What you should do –
Reproduce every record exactly as it appears, but not the pictures.
───── Source records
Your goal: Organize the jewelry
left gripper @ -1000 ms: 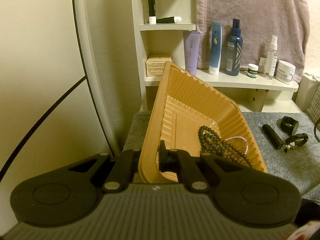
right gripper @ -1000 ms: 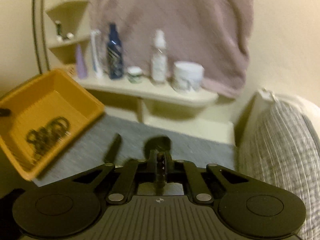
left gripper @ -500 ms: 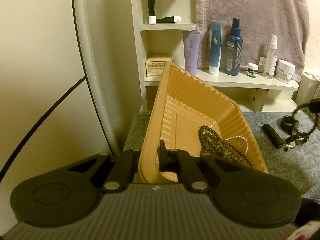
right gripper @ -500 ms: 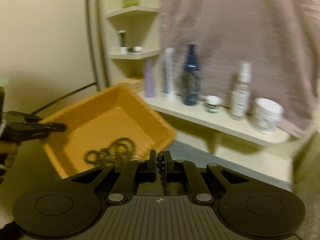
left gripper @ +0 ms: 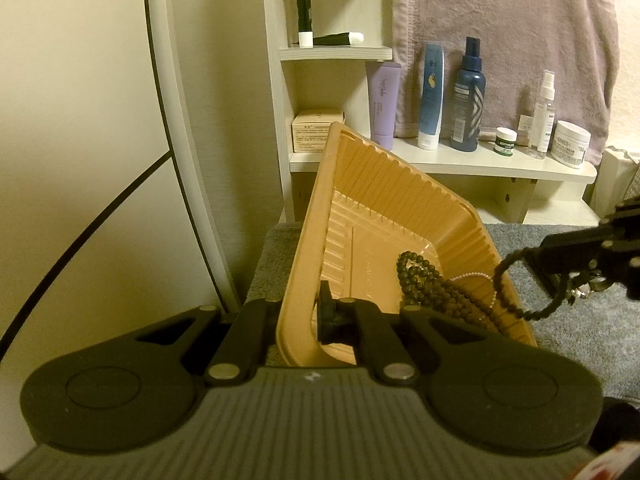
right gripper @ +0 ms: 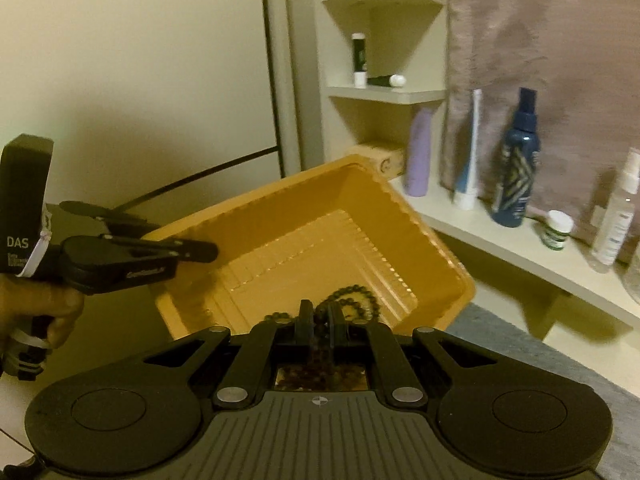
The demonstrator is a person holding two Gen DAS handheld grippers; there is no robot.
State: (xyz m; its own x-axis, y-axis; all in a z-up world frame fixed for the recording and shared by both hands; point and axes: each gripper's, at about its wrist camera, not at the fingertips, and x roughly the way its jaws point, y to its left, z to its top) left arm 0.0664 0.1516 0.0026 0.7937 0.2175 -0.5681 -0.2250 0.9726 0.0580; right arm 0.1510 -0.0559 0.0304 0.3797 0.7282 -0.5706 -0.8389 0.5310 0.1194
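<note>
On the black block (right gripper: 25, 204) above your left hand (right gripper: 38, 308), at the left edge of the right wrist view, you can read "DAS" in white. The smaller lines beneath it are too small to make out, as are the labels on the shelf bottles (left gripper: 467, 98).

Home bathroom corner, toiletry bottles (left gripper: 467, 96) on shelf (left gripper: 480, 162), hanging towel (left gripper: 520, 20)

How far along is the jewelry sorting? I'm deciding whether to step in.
Done: dark bead strands lie in the orange tray, held tilted by the left gripper. In hand: the right gripper carries a beaded bracelet over it. Left: dropping it in.
</note>
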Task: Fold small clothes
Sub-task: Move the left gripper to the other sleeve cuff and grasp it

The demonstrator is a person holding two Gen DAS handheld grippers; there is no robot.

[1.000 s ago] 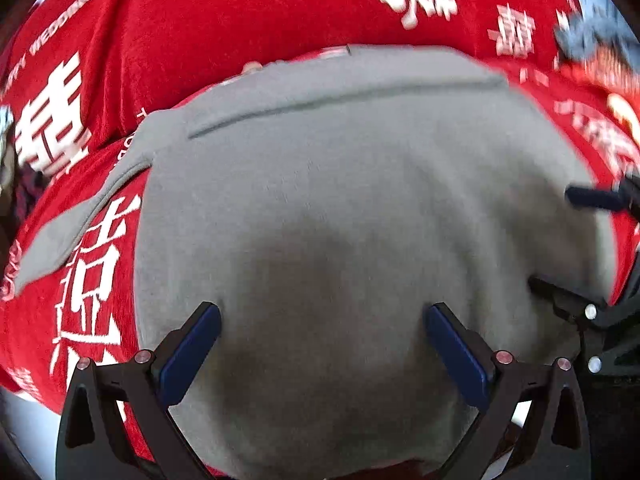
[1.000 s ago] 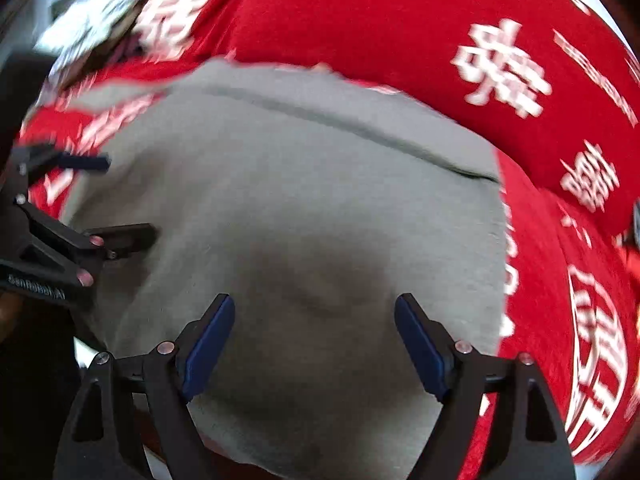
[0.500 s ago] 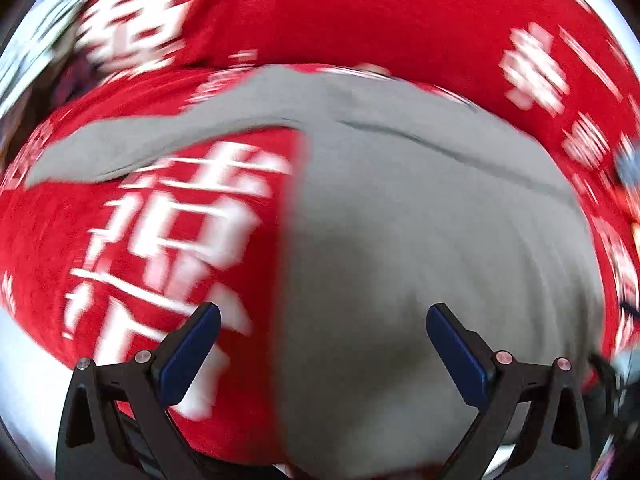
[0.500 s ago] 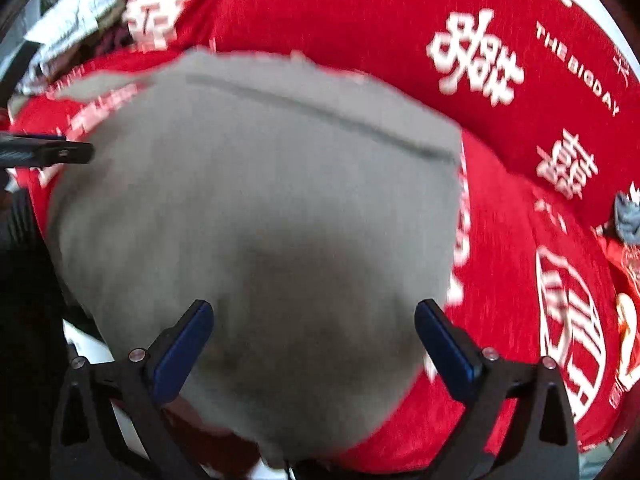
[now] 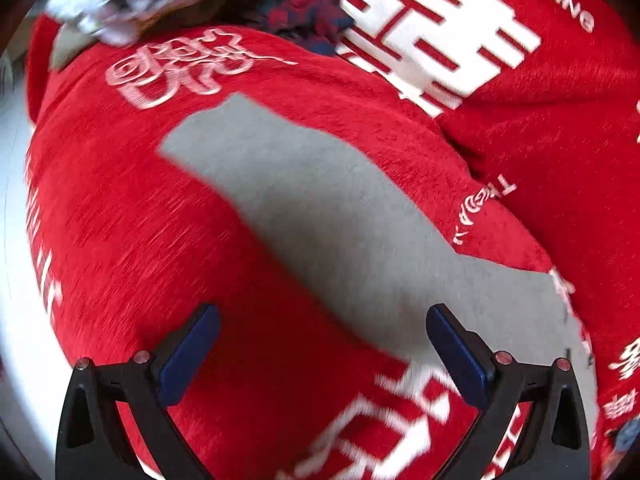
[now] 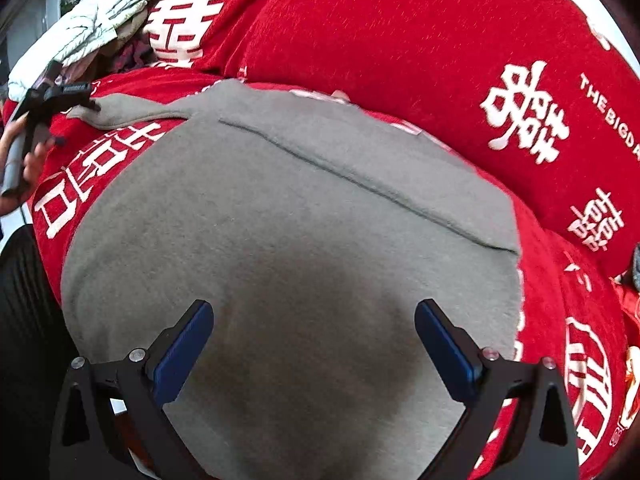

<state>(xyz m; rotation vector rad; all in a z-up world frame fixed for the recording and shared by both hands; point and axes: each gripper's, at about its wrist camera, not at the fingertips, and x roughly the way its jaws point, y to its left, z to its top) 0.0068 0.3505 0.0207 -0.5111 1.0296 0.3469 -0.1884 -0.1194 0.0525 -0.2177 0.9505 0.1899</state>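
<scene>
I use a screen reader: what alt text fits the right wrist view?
A grey garment lies spread on a red cloth with white characters, under the open, empty right gripper. At far left, the left gripper hovers by the garment's sleeve, near a clothes pile.

Open left claw (image 5: 322, 344) (nothing held) over grey sleeve (image 5: 320, 216) on red blanket (image 5: 132, 220).
</scene>
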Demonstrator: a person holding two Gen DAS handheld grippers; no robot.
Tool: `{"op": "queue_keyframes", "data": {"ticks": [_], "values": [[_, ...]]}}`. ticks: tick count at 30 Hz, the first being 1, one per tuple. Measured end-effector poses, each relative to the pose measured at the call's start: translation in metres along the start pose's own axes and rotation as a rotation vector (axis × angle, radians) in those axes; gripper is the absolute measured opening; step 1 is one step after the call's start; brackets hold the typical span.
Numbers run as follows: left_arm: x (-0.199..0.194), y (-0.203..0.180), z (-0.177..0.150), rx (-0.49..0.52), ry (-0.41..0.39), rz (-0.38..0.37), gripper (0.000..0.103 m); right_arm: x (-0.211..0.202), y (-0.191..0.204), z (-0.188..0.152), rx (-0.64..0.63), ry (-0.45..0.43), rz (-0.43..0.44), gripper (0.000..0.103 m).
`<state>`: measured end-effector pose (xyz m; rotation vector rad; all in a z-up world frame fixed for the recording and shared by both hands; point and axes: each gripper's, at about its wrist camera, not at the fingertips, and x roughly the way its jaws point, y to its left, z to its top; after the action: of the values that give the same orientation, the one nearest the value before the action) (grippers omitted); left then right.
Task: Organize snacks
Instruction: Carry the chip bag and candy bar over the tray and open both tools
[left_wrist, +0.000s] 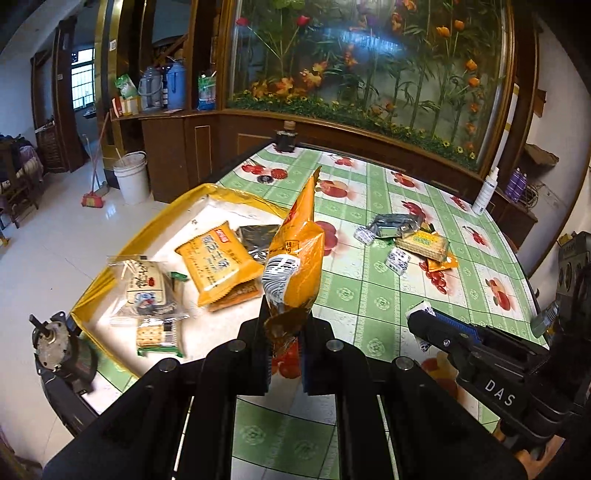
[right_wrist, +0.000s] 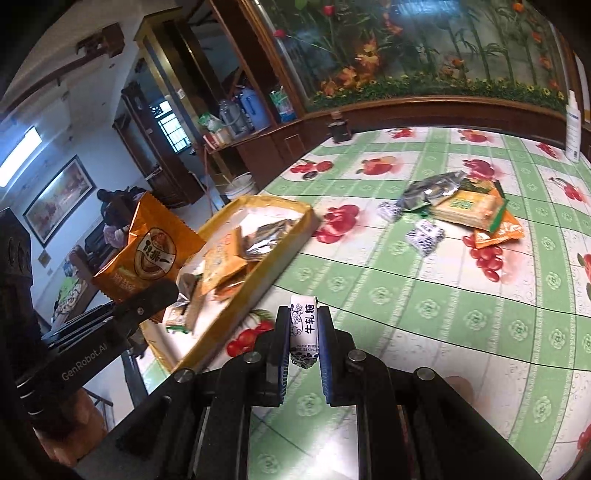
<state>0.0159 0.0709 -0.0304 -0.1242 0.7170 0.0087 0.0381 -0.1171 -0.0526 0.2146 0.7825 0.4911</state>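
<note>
My left gripper is shut on the lower seam of an orange snack bag, which stands up in the air over the table's left part. The same orange snack bag shows at the left of the right wrist view, above the yellow tray. My right gripper is shut on a white nougat candy with black print, held above the tablecloth. The yellow tray holds several packets, among them an orange biscuit pack. More snacks lie loose on the table.
The table wears a green checked cloth with fruit prints. A white spray bottle stands at the far right edge and a dark bottle at the far edge. A small motor lies at the near left corner. A bucket stands on the floor.
</note>
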Motion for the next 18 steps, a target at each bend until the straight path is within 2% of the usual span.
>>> {"op": "queue_keyframes", "data": {"ticks": [18], "values": [[0.011, 0.052, -0.001, -0.077, 0.003, 0.092, 0.009, 0.038, 0.057, 0.010, -0.091, 0.060, 0.060, 0.014]]}}
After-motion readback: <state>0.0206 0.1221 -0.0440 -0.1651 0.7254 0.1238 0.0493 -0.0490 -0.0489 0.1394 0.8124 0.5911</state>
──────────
Problem solution –
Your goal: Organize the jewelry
left gripper @ -1000 ms: 
right gripper @ -1000 ms: 
left gripper @ -500 ms: 
right gripper @ -500 ms: 
left gripper @ +0 ms: 
right gripper @ +0 ms: 
The demonstrator is a person holding two Gen DAS handheld grippers; there is no robot.
State: (xyz m; its own x-axis, y-axis; all in a z-up world frame fixed for the recording and shared by both hands; point and axes: each gripper's, at about its wrist camera, not at the fingertips, and x roughly the way its jaws point, y to its left, z to its top) left arm 0.0664 0.1516 0.0026 0.7937 0.2175 -0.5681 -0.2250 0.9726 0.0580; right arm 0.1510 -0.0559 0.0304 0.3797 0.7282 -0.5706 -0.8389 0.5310 0.1194
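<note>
On the black block (right gripper: 25, 204) above your left hand (right gripper: 38, 308), at the left edge of the right wrist view, you can read "DAS" in white. The smaller lines beneath it are too small to make out, as are the labels on the shelf bottles (left gripper: 467, 98).

Home bathroom corner, toiletry bottles (left gripper: 467, 96) on shelf (left gripper: 480, 162), hanging towel (left gripper: 520, 20)

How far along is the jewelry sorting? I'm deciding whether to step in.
Done: dark bead strands lie in the orange tray, held tilted by the left gripper. In hand: the right gripper carries a beaded bracelet over it. Left: dropping it in.
</note>
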Task: Fold small clothes
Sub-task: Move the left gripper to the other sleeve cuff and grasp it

The demonstrator is a person holding two Gen DAS handheld grippers; there is no robot.

[1.000 s ago] 
[1.000 s ago] 
[0.500 s ago] 
[0.500 s ago] 
[now] 
[now] 

<state>(xyz m; rotation vector rad; all in a z-up world frame fixed for the recording and shared by both hands; point and axes: each gripper's, at about its wrist camera, not at the fingertips, and x roughly the way its jaws point, y to its left, z to its top) 0.0068 0.3505 0.0207 -0.5111 1.0296 0.3469 -0.1884 -0.1194 0.0525 -0.2177 0.9505 0.1899</state>
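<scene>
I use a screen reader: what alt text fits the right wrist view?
A grey garment lies spread on a red cloth with white characters, under the open, empty right gripper. At far left, the left gripper hovers by the garment's sleeve, near a clothes pile.

Open left claw (image 5: 322, 344) (nothing held) over grey sleeve (image 5: 320, 216) on red blanket (image 5: 132, 220).
</scene>
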Demonstrator: a person holding two Gen DAS handheld grippers; no robot.
Tool: `{"op": "queue_keyframes", "data": {"ticks": [_], "values": [[_, ...]]}}`. ticks: tick count at 30 Hz, the first being 1, one per tuple. Measured end-effector poses, each relative to the pose measured at the call's start: translation in metres along the start pose's own axes and rotation as a rotation vector (axis × angle, radians) in those axes; gripper is the absolute measured opening; step 1 is one step after the call's start; brackets hold the typical span.
Numbers run as follows: left_arm: x (-0.199..0.194), y (-0.203..0.180), z (-0.177..0.150), rx (-0.49..0.52), ry (-0.41..0.39), rz (-0.38..0.37), gripper (0.000..0.103 m); right_arm: x (-0.211..0.202), y (-0.191..0.204), z (-0.188..0.152), rx (-0.64..0.63), ry (-0.45..0.43), rz (-0.43..0.44), gripper (0.000..0.103 m).
`<state>`: measured end-effector pose (xyz m; rotation vector rad; all in a z-up world frame fixed for the recording and shared by both hands; point and axes: each gripper's, at about its wrist camera, not at the fingertips, and x roughly the way its jaws point, y to its left, z to its top; after the action: of the values that give the same orientation, the one nearest the value before the action) (grippers omitted); left then right.
Task: Organize snacks
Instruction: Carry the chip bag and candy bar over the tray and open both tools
[left_wrist, +0.000s] 
[right_wrist, +0.000s] 
<state>0.0159 0.0709 -0.0304 -0.1242 0.7170 0.0087 0.0381 -0.1171 -0.0526 0.2146 0.7825 0.4911</state>
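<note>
My left gripper is shut on the lower seam of an orange snack bag, which stands up in the air over the table's left part. The same orange snack bag shows at the left of the right wrist view, above the yellow tray. My right gripper is shut on a white nougat candy with black print, held above the tablecloth. The yellow tray holds several packets, among them an orange biscuit pack. More snacks lie loose on the table.
The table wears a green checked cloth with fruit prints. A white spray bottle stands at the far right edge and a dark bottle at the far edge. A small motor lies at the near left corner. A bucket stands on the floor.
</note>
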Motion for the next 18 steps, a target at each bend until the straight path is within 2% of the usual span.
>>> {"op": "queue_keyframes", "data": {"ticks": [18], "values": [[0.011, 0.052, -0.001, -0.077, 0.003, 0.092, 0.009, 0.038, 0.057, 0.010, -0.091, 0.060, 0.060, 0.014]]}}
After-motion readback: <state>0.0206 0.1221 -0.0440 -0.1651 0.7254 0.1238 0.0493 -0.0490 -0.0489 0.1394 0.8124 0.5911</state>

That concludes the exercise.